Born in Tehran, he and his ethnic Armenian parents had emigrated to Germany after the Iranian revolution, then moved again to Glendale when Garen was 14. (He’s fluent in Farsi, Armenian, German and English—“though I’ve got an accent in every language I speak,” he says, with a self-deprecating laugh.)
Entering UCLA as a halfhearted pre-med freshman, he discovered his true calling in a recreational scuba class. After one dive, Garen switched to marine biology; he stayed on for his PhD and post-doctoral work at the Westwood campus before joining SMC’s faculty in 2001.
Twenty years later, he and his wife, Sara—an artist, writer and horse trainer—are happy as clams living in Santa Monica with their 6-year-old daughter, Willow.
What’s not to love?
“I get to teach,” Garen says. “I get to go on and on about marine biology. I get to take students camping in Morro Bay and hang out in the tide pools at El Matador.”
In addition to marine biology, Garen has taught zoology, general biology, environmental biology, cellular biology and evolution at SMC. A fifth-degree black belt in Okinawan karate, he also teaches martial arts through the Kinesiology Department.
Swinging for the Fence
His past leadership roles at the college have included chairing the Life Sciences Department, directing the Center for Environmental and Urban Studies, and co-chairing the SMC Global Citizenship Study Abroad committee. He’s currently part of a multidisciplinary faculty team looking into developing
certificate programs for “blue economy” careers in aquaculture and eco-tourism.
As a field researcher based at a community college, Garen says he can “swing for the fence, because my career doesn’t depend on that next publication.

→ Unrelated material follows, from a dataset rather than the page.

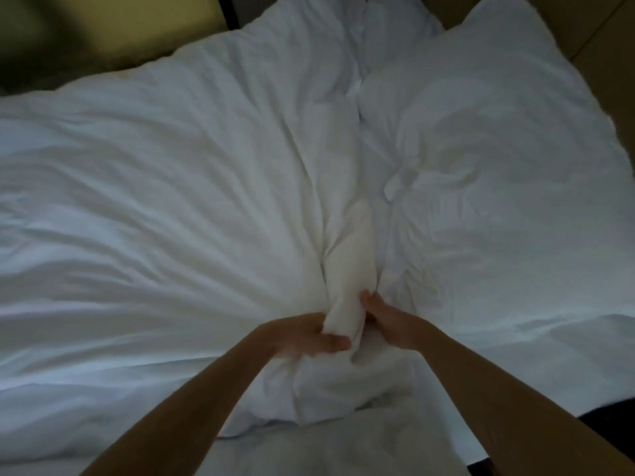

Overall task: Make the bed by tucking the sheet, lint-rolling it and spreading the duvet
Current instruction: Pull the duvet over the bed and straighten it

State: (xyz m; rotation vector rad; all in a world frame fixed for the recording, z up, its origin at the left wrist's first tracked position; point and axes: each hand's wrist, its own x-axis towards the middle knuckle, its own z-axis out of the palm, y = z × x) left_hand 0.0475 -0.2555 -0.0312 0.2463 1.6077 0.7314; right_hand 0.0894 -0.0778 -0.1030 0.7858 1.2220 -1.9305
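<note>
Head view: white duvet (pixel 154 201) covers most of the bed, far edge along a yellowish wall (pixel 137 25) top left; a dark strip (pixel 611 417) shows lower right. L hand (pixel 309 336) & R hand (pixel 388 321) both clutch one bunched duvet ridge at centre (fingers curled into it). A pillow (pixel 481 132) lies upper right, just beside the ridge.

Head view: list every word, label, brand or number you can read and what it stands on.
None: no word, label, brand or number shows. The white duvet, gripped by the left hand and the right hand, bears no print.
</note>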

I can ask those difficult questions.”
His past investigations have looked at predator/prey interactions and the impact of plastic micro-pollutants in the ocean. More recently, his focus has shifted to the effects of global warming and ocean acidification on coral reefs.
But few things are more rewarding than teaching.
“I feel I make a difference at SMC,” Garen says. “We get so many students who don’t believe in themselves, and all it takes is someone just believing in them. They have their aha moment, and they’re brilliant. They’re absolutely brilliant.”